Items from a dataset:
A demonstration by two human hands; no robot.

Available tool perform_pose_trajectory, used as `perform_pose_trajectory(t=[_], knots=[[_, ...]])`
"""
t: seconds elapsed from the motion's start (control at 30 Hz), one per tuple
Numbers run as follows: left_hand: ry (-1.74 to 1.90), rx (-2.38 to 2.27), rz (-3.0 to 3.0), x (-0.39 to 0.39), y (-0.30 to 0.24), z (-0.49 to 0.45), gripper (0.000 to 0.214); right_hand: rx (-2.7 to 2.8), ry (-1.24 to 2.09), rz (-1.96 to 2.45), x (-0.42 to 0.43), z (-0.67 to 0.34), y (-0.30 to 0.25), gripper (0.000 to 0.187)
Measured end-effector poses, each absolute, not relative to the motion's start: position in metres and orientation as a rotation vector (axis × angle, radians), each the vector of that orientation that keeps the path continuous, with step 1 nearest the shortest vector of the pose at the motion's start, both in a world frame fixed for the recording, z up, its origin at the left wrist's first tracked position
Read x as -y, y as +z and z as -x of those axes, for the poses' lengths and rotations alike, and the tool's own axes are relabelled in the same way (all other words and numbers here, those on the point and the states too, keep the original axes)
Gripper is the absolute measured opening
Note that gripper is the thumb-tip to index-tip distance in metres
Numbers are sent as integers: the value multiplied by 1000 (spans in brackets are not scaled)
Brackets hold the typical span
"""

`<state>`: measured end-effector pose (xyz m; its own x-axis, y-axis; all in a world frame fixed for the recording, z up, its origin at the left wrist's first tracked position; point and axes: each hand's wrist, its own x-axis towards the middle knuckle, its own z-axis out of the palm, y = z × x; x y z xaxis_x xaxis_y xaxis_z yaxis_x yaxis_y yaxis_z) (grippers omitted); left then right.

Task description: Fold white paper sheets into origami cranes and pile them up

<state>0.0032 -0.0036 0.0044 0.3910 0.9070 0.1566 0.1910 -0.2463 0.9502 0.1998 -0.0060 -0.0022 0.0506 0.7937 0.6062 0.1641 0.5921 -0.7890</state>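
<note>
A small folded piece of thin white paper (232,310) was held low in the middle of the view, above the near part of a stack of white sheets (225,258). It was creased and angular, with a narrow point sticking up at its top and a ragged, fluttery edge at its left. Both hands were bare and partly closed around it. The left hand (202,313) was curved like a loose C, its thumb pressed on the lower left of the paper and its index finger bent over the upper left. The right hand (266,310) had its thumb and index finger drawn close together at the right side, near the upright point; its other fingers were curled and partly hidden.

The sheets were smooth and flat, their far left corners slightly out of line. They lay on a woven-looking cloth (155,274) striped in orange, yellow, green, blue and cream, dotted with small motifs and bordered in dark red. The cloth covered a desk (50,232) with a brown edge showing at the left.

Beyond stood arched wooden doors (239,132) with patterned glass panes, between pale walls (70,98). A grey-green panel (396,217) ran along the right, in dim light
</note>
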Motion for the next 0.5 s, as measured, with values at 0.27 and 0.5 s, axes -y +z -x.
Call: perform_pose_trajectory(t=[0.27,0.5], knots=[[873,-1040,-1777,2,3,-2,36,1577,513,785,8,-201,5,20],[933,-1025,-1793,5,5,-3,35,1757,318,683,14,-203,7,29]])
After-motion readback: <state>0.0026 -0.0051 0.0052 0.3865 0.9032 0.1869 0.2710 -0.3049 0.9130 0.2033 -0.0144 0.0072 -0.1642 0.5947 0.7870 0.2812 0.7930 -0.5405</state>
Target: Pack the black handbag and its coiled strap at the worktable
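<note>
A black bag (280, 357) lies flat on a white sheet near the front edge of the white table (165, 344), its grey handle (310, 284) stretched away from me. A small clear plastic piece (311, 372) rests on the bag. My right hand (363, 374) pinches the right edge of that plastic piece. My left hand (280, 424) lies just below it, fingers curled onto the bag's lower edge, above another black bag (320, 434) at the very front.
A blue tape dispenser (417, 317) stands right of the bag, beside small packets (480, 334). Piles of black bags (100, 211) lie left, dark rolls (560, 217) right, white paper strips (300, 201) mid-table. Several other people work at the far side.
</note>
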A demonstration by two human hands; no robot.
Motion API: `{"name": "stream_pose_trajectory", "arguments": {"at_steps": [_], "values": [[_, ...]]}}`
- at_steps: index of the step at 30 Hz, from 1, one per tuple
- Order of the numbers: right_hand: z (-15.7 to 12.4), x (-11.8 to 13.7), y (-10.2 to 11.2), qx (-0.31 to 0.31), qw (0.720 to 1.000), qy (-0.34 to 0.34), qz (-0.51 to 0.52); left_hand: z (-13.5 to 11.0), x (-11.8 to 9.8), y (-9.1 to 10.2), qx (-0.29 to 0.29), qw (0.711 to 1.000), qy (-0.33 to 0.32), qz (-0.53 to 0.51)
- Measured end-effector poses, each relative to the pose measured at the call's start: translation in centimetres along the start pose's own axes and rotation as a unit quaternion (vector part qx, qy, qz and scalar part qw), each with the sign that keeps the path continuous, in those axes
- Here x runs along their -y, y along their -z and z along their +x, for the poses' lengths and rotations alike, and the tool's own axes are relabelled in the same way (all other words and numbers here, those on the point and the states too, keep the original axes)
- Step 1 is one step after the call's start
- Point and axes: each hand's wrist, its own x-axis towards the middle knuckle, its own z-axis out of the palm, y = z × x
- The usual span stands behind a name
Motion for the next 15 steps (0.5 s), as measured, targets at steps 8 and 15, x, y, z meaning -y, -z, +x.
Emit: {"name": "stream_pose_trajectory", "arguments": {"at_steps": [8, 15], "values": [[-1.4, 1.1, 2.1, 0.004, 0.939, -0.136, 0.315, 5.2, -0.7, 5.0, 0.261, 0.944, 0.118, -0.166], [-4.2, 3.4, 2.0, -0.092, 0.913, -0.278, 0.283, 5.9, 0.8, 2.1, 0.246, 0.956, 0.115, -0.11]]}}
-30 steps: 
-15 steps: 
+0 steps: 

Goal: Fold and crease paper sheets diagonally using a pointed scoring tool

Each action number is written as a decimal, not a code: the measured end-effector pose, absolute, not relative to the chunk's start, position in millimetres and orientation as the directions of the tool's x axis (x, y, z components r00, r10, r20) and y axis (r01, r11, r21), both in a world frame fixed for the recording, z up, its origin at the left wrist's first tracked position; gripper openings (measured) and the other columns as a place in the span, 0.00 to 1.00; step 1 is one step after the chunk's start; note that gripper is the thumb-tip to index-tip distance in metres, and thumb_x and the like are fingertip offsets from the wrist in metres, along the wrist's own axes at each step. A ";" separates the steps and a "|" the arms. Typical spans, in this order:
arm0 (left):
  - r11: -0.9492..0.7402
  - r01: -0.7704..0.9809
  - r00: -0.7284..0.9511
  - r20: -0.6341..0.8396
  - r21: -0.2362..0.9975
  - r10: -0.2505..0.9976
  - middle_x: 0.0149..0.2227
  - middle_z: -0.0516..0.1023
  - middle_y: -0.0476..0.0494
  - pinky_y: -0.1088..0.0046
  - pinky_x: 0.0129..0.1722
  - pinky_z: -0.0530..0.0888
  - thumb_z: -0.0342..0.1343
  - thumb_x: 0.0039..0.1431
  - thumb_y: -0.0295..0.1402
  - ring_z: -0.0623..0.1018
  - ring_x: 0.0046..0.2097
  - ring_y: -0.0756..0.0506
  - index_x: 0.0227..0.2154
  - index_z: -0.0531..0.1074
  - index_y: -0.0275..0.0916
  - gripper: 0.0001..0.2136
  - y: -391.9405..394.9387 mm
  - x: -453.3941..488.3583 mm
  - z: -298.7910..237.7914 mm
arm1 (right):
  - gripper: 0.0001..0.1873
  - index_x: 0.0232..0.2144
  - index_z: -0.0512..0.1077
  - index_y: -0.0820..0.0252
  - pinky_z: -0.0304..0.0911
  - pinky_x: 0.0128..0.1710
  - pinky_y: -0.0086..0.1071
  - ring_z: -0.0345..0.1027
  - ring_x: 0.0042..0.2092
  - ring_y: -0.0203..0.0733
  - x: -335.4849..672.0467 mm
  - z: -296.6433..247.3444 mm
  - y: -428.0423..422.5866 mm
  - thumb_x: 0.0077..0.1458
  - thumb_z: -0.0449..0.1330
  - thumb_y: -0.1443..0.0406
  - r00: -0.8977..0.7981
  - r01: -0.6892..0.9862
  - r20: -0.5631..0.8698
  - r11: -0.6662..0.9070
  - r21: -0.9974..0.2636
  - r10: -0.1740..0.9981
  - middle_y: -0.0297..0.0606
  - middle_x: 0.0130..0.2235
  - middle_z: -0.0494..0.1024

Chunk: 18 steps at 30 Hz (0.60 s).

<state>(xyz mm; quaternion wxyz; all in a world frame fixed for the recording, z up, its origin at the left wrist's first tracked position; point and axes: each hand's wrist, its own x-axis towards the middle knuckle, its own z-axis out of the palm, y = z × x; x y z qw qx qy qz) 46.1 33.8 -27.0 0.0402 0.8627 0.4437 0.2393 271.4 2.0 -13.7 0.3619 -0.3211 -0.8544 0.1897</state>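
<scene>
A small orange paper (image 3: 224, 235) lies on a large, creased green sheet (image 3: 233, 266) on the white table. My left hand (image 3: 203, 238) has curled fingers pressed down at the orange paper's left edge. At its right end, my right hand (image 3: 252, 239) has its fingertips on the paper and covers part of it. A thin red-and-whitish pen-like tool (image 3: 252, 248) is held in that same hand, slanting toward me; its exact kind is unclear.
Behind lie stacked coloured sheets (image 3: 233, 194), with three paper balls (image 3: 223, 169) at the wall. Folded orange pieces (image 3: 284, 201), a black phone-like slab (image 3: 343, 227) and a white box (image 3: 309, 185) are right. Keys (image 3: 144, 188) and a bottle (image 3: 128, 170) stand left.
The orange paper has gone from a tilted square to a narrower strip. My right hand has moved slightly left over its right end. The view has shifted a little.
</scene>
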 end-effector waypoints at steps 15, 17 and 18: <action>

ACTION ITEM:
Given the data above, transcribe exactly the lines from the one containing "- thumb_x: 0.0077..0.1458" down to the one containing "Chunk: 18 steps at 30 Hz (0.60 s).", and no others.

RESULT OF THE TASK:
  - thumb_x: 0.0077..0.1458
  - thumb_z: -0.0449..0.1330
  - thumb_y: -0.1443..0.0406
  - r00: -0.8977..0.7981
  - r01: -0.6892..0.9862
  - r20: -0.5631..0.8698
  - r11: -0.6662..0.9070
  - r21: -0.9974..0.2636
  - r10: -0.1740..0.9981
  - middle_y: -0.0297..0.0606
  - middle_x: 0.0130..0.2235
  - middle_z: -0.0494..0.1024

Chunk: 18 steps at 30 Hz (0.60 s).

What precedes this is the full answer.